■ Task item ■
Nothing but a full, exact copy of the data is needed.

■ Supplied data ■

>>

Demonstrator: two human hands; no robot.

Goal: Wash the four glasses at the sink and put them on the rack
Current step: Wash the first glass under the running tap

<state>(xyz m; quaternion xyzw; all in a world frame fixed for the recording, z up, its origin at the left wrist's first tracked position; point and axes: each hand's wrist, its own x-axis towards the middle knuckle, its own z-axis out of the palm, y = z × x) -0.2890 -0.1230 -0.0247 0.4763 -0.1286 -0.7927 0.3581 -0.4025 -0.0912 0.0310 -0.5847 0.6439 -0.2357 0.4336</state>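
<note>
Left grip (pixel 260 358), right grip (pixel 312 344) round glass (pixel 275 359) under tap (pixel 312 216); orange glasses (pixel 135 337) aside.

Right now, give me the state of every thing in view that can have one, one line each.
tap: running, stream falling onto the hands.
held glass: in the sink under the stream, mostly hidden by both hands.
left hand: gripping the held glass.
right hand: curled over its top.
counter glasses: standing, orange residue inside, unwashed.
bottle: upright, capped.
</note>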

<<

■ Answer to this problem ■
Demonstrator: two human hands; no robot.

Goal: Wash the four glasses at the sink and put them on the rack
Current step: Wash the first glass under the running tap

<state>(xyz m; quaternion xyzw; all in a world frame fixed for the recording, z up, its origin at the left wrist's first tracked position; point and axes: each hand's wrist, its own x-axis towards the middle knuckle, its own z-axis out of the palm, y = z × x) -0.2890 -0.1230 -0.0247 0.4763 -0.1286 -0.7927 0.3581 -0.4025 -0.0912 0.0310 -0.5847 0.6439 -0.2357 0.4336</state>
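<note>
Left grip (pixel 260 358), right grip (pixel 312 344) round glass (pixel 275 359) under tap (pixel 312 216); orange glasses (pixel 135 337) aside.

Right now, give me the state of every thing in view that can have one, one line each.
tap: running, stream falling onto the hands.
held glass: in the sink under the stream, mostly hidden by both hands.
left hand: gripping the held glass.
right hand: curled over its top.
counter glasses: standing, orange residue inside, unwashed.
bottle: upright, capped.
</note>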

No additional lines are needed for this answer.